--- PROVIDED DATA ---

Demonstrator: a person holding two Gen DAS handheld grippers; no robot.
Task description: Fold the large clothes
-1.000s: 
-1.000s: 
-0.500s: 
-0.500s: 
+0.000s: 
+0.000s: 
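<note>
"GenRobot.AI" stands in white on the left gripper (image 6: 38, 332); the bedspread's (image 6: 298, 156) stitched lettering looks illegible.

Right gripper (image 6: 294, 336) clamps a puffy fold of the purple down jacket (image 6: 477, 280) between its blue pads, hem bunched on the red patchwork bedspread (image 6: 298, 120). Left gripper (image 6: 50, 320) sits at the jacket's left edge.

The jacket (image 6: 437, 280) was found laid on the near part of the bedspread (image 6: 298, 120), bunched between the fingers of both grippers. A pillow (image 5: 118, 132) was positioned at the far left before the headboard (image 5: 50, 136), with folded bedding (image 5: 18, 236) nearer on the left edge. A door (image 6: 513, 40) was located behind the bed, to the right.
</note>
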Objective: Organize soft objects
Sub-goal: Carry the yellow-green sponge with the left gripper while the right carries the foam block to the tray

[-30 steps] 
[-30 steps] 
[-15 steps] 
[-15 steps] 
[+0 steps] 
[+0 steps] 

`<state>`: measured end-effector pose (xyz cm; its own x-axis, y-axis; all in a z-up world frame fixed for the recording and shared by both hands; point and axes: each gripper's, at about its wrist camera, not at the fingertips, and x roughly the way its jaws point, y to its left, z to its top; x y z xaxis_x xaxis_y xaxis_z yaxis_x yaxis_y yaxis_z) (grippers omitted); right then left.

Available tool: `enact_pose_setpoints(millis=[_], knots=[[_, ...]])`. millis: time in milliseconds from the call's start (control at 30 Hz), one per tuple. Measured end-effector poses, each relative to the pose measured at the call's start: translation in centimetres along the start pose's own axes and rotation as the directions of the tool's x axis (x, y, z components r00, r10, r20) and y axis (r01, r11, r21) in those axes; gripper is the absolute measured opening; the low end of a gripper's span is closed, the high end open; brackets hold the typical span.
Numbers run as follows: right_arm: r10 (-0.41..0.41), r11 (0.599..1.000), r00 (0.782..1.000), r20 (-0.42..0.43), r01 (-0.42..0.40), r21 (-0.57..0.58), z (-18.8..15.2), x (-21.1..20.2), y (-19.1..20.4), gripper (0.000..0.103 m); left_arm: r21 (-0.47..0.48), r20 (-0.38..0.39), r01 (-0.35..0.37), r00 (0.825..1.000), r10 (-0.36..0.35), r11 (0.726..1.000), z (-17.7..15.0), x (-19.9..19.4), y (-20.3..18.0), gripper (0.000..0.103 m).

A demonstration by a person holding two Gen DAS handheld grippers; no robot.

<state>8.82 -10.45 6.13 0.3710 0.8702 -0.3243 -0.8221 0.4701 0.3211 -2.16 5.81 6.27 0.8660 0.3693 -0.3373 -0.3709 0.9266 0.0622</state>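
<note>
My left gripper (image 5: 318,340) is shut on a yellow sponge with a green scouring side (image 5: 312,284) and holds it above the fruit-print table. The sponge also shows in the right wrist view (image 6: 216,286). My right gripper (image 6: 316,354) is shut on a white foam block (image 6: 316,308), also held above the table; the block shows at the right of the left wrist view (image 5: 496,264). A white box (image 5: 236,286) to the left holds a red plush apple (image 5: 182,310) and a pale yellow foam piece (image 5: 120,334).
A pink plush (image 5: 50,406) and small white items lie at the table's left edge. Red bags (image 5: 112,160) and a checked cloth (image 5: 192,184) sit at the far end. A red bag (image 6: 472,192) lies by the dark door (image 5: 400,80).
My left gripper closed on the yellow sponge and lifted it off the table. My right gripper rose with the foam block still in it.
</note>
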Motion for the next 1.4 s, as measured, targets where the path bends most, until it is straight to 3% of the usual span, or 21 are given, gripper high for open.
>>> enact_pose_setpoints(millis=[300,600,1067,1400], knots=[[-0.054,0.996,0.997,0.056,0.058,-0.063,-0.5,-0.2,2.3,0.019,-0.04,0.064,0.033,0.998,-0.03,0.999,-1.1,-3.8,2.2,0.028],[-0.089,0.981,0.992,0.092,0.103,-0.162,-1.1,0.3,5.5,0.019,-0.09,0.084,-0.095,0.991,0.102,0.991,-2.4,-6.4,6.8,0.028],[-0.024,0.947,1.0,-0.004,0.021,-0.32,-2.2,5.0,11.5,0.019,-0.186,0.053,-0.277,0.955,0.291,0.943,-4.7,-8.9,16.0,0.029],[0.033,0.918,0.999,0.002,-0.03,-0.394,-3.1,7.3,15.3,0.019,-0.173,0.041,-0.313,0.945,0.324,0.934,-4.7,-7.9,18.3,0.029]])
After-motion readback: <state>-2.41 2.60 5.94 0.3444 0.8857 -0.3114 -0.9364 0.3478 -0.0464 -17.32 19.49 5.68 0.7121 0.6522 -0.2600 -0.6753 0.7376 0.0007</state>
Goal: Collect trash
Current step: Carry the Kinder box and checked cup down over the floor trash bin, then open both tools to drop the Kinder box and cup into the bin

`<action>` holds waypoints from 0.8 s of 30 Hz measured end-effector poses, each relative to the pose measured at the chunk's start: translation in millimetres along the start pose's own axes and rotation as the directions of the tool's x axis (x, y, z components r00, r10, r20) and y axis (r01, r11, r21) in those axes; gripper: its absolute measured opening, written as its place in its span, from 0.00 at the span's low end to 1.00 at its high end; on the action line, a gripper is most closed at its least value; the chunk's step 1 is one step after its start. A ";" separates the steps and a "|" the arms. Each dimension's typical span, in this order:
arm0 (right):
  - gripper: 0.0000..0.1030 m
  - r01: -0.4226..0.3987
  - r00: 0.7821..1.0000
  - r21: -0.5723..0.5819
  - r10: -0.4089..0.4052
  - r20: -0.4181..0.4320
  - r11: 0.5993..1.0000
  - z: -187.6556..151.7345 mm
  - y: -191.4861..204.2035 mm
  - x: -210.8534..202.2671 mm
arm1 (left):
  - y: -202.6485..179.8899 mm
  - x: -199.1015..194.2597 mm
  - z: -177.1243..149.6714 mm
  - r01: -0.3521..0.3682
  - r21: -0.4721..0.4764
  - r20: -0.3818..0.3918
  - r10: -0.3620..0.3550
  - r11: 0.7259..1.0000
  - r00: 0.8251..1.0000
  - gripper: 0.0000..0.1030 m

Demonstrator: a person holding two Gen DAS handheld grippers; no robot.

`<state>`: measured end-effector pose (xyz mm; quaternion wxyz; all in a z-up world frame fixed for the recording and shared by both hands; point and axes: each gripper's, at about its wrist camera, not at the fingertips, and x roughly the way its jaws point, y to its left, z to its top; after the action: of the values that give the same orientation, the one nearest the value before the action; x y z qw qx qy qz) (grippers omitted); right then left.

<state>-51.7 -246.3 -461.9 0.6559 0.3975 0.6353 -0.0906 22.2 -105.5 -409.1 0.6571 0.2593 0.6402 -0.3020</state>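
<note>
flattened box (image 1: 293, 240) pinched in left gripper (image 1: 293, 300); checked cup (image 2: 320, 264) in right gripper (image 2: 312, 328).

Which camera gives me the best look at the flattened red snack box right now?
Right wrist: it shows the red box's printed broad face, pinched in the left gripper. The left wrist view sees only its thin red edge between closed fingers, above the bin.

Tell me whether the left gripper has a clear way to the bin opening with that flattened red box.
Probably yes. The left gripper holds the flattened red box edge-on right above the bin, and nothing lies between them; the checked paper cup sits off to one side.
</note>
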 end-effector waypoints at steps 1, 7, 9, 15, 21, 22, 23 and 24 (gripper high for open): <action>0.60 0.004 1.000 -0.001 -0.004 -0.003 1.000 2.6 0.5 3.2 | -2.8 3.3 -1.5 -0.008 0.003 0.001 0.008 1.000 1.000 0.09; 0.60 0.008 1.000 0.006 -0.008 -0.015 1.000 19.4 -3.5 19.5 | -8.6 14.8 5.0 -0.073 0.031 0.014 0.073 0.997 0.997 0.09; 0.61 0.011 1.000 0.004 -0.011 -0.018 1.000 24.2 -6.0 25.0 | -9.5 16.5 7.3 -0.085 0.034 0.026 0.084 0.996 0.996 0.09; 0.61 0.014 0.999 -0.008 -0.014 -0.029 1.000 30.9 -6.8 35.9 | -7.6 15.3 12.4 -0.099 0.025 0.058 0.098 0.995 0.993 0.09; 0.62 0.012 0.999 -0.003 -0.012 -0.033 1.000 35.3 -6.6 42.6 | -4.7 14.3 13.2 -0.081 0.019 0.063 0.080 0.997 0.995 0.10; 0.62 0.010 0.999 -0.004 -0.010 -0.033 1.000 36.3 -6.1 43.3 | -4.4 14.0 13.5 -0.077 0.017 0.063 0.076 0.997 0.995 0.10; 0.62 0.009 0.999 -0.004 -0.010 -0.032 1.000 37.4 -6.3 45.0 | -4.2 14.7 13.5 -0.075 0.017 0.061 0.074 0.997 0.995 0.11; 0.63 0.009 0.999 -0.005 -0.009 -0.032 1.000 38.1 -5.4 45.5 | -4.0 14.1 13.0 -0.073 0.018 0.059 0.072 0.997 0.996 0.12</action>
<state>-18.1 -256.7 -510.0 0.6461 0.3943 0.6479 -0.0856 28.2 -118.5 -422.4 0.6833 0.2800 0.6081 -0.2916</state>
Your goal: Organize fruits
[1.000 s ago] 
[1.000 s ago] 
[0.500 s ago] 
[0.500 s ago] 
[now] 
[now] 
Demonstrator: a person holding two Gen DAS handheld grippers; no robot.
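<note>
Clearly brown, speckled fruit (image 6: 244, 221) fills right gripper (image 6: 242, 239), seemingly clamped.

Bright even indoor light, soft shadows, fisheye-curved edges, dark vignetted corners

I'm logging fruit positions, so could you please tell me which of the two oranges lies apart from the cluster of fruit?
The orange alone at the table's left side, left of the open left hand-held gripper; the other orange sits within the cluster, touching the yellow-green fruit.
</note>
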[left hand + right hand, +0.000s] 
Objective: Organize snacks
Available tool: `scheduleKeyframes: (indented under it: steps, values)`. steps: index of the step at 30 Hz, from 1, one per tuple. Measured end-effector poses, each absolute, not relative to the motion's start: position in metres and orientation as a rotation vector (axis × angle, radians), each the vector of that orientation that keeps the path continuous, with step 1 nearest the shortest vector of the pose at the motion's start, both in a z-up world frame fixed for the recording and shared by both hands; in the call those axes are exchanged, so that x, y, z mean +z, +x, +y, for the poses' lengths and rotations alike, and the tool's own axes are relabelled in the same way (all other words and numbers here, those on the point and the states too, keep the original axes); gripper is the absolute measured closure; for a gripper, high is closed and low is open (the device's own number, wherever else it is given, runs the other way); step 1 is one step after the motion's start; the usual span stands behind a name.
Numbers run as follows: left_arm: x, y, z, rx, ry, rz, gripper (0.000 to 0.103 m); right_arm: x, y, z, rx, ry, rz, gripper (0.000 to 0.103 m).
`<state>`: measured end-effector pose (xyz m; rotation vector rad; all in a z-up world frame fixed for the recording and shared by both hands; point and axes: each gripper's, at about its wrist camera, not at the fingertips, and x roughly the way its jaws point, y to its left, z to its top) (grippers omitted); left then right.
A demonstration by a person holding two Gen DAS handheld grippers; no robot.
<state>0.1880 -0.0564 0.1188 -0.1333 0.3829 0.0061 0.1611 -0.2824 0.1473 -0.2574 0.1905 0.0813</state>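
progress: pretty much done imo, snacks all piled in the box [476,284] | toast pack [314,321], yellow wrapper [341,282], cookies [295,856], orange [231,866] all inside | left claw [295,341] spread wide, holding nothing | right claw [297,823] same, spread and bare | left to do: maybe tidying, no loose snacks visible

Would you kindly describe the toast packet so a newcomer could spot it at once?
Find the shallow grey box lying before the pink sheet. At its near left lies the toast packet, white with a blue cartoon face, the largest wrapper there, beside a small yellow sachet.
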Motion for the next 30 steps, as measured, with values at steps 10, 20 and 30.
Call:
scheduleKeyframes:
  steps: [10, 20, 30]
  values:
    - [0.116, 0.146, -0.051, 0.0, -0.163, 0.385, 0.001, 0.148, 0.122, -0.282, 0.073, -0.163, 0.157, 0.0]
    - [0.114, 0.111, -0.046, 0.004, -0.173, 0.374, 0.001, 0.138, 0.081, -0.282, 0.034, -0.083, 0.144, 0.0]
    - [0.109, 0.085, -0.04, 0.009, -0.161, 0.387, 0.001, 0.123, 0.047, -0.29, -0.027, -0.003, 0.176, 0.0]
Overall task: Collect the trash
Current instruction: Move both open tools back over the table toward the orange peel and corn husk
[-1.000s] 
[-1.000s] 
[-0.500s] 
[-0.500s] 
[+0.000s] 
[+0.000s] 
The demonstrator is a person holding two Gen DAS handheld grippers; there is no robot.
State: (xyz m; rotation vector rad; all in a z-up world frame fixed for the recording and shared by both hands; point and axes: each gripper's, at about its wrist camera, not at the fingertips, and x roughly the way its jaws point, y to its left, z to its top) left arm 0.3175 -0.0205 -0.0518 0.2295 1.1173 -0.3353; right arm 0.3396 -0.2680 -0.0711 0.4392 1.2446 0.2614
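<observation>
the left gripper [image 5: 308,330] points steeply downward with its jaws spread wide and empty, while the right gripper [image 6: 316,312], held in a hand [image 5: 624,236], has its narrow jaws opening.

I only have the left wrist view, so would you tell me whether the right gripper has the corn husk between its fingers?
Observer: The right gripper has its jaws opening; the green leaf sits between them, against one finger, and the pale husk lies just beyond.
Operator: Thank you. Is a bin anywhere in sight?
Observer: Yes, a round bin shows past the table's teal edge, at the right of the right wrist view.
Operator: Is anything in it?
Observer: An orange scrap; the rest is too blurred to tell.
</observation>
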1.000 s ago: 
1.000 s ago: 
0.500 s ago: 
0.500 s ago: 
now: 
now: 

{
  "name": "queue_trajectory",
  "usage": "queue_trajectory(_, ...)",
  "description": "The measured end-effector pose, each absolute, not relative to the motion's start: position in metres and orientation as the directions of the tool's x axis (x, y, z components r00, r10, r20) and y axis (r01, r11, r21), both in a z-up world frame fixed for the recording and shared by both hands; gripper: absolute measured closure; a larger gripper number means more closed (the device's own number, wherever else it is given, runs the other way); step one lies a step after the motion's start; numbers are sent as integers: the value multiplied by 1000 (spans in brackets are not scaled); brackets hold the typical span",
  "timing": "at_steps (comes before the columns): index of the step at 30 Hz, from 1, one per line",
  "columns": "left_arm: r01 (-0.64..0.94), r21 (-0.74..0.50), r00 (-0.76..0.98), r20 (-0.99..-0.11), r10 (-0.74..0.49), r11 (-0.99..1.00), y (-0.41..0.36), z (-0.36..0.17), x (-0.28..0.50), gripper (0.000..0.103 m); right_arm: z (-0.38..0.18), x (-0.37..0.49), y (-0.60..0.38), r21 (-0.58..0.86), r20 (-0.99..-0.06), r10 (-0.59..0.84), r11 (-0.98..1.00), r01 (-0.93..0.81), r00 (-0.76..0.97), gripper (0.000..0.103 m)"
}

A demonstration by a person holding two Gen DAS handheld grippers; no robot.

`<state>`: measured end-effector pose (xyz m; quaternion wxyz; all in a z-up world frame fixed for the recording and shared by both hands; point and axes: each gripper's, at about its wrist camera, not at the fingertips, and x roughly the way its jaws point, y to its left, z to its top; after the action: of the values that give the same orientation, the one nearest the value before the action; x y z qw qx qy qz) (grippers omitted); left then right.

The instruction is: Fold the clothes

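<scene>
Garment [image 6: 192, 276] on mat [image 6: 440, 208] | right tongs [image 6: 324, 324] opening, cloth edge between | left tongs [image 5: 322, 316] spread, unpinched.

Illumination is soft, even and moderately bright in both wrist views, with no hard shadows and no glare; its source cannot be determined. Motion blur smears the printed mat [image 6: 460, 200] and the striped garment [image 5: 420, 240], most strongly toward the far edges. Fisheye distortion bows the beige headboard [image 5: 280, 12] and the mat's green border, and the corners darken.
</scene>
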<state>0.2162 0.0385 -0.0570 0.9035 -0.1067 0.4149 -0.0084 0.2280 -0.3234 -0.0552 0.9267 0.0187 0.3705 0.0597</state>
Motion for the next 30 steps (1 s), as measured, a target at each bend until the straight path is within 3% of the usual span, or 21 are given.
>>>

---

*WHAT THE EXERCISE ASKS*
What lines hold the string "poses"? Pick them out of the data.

*EXERCISE RESPONSE*
Available tool: `enact_pose_setpoints(millis=[_], knots=[[_, ...]])`. millis: time in milliseconds from the call's start (control at 30 Hz), one per tuple. Measured end-effector poses, each relative to the pose measured at the call's start: translation in centimetres along the start pose's own axes and rotation as the directions of the tool's x axis (x, y, z components r00, r10, r20) and y axis (r01, r11, r21) in those axes; gripper is the absolute measured opening; the low end of a gripper's span is closed, the high end open; brackets hold the typical span.
`<action>` holds waypoints from 0.8 s of 30 Hz measured end-effector poses, each relative to the pose measured at the chunk's start: translation in millimetres along the start pose's own axes and rotation as the directions of the tool's x axis (x, y, z components r00, r10, r20) and y axis (r01, r11, r21) in those axes; gripper: its absolute measured opening, written as its place in its span, from 0.00 at the span's low end to 1.00 at its high end; on the action line, a gripper is most closed at its least value; the chunk's step 1 is one step after its start. A ";" separates the steps and a "|" the arms. Each dimension's typical span, in this order:
Available tool: `scheduleKeyframes: (indented under it: steps, values)`. steps: index of the step at 30 Hz, from 1, one per tuple. Measured end-effector poses, each absolute, not relative to the motion's start: position in metres and orientation as a rotation vector (axis × angle, radians), each the vector of that orientation that keeps the path continuous, with step 1 nearest the shortest vector of the pose at the motion's start, both in a z-up world frame fixed for the recording and shared by both hands; in the call those axes are exchanged, so that x, y, z mean +z, +x, +y, for the poses' lengths and rotations alike, and the tool's own axes are relabelled in the same way (all other words and numbers here, those on the point and the states too, keep the original axes); gripper is the absolute measured closure; for a gripper, high is closed and low is open (the device's own number, wherever else it is given, runs the other way); step 1 is one step after the motion's start; the usual span stands behind a name.

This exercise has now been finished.